-- Problem --
Reproduce exactly, and only, the lines below from the one containing "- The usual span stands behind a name" through the one containing "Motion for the".

-- Data provided --
━━━━━━━━━━━━━━━━

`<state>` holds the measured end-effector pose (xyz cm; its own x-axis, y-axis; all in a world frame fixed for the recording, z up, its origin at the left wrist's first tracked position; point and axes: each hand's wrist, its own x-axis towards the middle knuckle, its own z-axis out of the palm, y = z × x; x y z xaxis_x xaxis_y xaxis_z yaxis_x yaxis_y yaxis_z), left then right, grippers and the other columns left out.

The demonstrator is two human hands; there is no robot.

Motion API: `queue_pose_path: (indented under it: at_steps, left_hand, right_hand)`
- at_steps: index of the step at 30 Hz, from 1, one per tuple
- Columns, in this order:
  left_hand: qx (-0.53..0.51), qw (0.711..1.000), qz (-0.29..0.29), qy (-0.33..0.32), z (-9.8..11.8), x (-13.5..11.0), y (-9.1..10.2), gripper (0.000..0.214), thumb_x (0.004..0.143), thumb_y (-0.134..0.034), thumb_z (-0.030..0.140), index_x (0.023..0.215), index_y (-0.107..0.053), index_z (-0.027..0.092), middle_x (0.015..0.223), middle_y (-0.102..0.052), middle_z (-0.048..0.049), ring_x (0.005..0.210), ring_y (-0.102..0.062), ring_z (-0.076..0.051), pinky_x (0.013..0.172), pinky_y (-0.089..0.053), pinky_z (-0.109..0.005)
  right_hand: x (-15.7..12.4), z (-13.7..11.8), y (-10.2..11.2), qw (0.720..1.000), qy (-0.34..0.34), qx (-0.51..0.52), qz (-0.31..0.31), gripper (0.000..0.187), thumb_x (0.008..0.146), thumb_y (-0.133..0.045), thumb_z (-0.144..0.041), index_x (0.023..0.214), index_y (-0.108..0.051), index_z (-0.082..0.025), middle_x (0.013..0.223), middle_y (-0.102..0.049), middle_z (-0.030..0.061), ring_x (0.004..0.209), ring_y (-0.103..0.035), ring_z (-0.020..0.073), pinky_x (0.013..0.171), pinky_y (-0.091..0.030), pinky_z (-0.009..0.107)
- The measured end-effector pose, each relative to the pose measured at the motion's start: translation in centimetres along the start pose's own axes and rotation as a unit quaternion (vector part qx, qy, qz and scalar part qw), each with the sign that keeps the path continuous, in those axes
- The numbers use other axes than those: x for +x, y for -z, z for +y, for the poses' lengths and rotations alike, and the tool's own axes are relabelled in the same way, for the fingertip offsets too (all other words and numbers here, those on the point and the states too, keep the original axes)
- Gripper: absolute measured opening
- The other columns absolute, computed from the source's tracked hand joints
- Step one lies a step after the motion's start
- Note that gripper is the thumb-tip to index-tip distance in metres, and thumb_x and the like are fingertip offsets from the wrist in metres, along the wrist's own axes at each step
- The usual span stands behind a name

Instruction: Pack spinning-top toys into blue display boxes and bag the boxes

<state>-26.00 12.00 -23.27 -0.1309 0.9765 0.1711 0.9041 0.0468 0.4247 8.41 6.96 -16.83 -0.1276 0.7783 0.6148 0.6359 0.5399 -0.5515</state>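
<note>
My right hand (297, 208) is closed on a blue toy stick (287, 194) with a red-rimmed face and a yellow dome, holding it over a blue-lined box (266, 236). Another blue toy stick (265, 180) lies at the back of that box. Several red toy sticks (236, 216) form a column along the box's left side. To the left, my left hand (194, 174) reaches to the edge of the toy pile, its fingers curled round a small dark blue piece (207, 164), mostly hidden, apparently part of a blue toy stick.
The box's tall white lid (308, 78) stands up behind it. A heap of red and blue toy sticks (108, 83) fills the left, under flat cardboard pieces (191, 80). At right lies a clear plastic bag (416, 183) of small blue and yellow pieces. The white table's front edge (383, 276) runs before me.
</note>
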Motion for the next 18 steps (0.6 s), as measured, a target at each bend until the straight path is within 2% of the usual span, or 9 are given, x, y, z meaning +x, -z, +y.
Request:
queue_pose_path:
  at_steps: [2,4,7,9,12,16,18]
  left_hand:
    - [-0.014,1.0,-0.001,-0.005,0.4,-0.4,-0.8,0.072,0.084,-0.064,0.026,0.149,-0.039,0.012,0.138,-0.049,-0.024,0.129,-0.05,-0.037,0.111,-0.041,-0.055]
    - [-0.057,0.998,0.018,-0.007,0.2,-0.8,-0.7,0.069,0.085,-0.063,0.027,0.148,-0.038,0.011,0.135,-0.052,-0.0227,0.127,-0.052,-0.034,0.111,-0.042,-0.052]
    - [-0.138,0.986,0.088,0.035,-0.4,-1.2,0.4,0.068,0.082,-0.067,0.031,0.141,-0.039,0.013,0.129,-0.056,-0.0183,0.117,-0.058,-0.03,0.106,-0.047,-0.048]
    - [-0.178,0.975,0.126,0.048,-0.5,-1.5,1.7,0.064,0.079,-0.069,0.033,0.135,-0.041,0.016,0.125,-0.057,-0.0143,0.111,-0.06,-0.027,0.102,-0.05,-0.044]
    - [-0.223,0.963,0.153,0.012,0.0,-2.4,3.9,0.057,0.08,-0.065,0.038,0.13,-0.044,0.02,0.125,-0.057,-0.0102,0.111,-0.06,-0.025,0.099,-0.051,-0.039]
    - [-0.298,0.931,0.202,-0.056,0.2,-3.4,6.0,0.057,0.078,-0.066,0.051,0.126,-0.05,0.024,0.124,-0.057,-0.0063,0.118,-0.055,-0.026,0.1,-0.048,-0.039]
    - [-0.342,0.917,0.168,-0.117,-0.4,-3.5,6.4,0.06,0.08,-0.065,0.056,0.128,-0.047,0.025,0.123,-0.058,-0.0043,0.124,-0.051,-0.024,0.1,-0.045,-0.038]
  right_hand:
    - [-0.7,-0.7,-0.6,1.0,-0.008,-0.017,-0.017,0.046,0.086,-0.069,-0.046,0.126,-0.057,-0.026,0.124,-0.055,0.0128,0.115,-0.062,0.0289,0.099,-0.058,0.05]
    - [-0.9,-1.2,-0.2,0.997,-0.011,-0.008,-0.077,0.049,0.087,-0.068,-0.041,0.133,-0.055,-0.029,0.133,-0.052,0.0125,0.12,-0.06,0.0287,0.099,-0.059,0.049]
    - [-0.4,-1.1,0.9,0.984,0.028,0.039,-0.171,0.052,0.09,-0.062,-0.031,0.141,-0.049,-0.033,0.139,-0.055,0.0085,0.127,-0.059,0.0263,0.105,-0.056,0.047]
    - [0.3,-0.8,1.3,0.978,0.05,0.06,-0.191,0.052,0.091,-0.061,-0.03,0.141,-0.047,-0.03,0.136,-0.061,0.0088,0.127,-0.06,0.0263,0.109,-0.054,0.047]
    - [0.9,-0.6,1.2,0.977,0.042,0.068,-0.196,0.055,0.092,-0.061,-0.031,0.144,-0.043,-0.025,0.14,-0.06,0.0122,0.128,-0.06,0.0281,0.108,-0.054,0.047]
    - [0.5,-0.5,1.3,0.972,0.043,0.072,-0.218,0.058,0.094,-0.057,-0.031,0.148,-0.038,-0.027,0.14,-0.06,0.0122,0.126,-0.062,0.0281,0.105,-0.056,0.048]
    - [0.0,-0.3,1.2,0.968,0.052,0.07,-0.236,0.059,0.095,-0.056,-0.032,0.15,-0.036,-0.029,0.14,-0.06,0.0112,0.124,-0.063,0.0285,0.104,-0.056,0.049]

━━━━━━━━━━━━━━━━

-- Output for this task --
- The usual span stands behind a name

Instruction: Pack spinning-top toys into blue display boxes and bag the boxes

<state>-26.00 12.00 -23.27 -0.1309 0.9765 0.1711 0.9041 0.0468 0.4247 8.41 6.96 -16.83 -0.1276 0.7783 0.6148 0.6359 0.5399 -0.5515</state>
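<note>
My right hand (297, 208) is closed on a blue toy stick (287, 194) with a red-rimmed face and a yellow dome, holding it over a blue-lined box (266, 236). Another blue toy stick (265, 180) lies at the back of that box. Several red toy sticks (236, 216) form a column along the box's left side. To the left, my left hand (194, 174) reaches to the edge of the toy pile, its fingers curled round a small dark blue piece (207, 164), mostly hidden, apparently part of a blue toy stick.
The box's tall white lid (308, 78) stands up behind it. A heap of red and blue toy sticks (108, 83) fills the left, under flat cardboard pieces (191, 80). At right lies a clear plastic bag (416, 183) of small blue and yellow pieces. The white table's front edge (383, 276) runs before me.
</note>
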Motion for the next 18 steps (0.6 s), as measured, a target at each bend until the straight path is within 2% of the usual span, or 9 are given, x, y, z meaning +x, -z, +y.

This finishes the response to the exercise.